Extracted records

=====

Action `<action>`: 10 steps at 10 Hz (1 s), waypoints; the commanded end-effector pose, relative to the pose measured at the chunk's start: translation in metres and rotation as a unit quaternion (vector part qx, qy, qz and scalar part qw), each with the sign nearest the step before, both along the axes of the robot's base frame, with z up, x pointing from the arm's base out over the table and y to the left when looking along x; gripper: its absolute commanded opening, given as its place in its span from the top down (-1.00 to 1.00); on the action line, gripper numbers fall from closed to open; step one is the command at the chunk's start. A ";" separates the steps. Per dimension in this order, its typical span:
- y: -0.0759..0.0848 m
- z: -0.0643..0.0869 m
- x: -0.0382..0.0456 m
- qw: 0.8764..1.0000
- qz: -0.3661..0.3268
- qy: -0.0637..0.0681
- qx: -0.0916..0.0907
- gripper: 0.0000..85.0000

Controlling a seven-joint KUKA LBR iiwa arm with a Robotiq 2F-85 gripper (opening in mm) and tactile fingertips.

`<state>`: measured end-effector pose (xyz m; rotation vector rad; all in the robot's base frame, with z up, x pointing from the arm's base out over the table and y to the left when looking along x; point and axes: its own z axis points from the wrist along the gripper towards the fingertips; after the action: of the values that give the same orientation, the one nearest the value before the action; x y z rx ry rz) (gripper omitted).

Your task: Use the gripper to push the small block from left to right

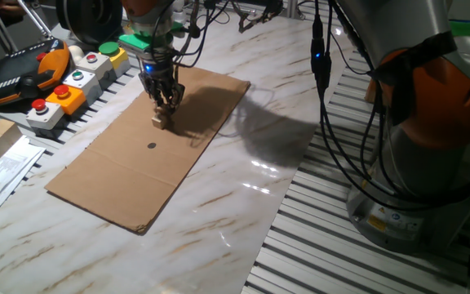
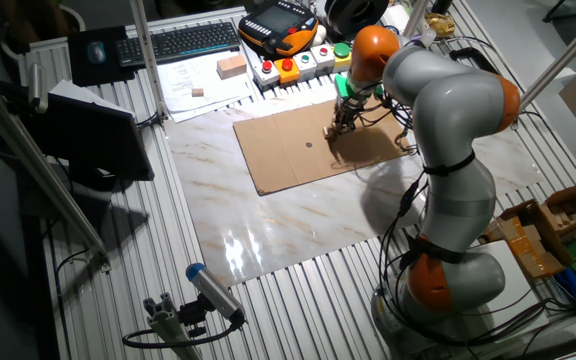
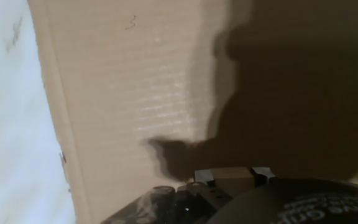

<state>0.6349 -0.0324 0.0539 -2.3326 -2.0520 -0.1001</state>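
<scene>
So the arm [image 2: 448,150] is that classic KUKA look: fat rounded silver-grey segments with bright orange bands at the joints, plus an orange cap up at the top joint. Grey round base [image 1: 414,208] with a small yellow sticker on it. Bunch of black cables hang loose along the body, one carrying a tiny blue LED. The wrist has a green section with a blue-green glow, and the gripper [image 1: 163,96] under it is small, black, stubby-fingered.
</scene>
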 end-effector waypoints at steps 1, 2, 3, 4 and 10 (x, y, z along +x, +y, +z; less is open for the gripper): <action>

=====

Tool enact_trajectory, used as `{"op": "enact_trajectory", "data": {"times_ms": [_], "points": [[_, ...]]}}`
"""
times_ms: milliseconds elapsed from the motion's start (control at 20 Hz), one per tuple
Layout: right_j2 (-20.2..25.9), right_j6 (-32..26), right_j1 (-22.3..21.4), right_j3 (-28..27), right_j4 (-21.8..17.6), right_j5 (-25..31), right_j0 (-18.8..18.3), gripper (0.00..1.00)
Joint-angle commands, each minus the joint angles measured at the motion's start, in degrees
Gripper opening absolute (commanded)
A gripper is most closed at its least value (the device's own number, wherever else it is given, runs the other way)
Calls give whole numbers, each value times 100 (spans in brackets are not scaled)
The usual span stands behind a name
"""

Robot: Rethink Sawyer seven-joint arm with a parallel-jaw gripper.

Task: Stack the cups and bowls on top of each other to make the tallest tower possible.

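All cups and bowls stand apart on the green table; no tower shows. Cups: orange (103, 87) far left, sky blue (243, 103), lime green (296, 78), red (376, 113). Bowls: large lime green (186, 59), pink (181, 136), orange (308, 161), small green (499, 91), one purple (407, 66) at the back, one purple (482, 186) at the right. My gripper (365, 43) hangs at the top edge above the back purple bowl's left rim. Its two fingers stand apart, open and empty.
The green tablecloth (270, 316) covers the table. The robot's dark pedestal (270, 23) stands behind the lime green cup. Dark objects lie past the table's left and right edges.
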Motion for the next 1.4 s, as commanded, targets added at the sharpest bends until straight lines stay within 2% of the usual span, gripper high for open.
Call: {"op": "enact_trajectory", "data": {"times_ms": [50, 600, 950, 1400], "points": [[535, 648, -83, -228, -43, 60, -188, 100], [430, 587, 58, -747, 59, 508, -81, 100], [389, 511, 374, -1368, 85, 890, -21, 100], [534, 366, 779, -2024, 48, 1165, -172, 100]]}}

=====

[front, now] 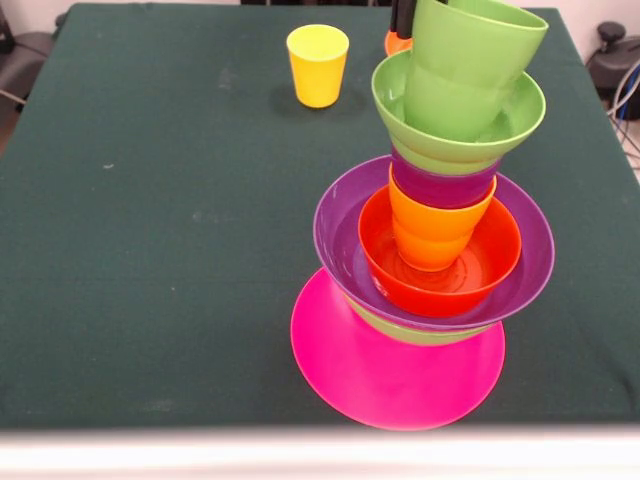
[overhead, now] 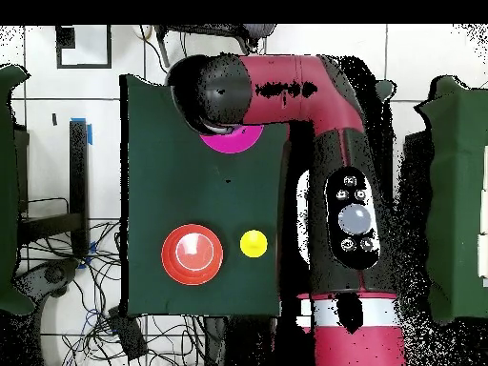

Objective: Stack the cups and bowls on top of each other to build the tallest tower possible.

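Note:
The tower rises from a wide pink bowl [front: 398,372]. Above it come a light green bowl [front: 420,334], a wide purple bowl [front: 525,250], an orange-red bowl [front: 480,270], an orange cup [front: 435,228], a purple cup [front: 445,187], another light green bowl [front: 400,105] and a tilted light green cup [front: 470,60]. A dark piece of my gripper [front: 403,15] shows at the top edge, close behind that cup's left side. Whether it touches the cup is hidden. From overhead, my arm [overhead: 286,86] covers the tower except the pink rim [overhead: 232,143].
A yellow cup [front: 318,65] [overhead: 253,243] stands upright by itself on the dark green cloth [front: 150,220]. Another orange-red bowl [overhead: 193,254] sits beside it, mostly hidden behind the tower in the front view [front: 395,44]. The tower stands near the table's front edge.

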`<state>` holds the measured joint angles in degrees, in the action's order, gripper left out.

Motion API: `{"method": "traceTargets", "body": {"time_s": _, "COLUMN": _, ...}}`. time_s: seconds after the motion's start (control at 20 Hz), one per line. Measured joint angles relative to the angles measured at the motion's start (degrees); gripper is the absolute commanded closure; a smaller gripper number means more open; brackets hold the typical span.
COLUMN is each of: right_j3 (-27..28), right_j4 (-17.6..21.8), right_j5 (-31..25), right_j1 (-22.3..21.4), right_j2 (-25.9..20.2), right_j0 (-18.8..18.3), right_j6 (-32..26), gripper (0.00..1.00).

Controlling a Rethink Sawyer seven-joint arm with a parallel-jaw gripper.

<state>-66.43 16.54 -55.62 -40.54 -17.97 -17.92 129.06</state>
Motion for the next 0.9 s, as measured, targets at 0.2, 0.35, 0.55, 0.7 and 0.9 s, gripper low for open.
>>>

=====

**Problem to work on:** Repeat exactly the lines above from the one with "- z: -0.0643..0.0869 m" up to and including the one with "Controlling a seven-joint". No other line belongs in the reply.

**Written reply:**
- z: -0.0643..0.0869 m
- x: -0.0382..0.0456 m
- qw: 0.8764..1.0000
- qz: -0.3661..0.3268
- qy: -0.0637..0.0681
- qx: -0.0916..0.0907
- gripper: 0.0000..85.0000

Controlling a seven-joint KUKA LBR iiwa arm with a Robotiq 2F-85 gripper (opening in mm) and tactile fingertips.

No additional work remains on the exercise.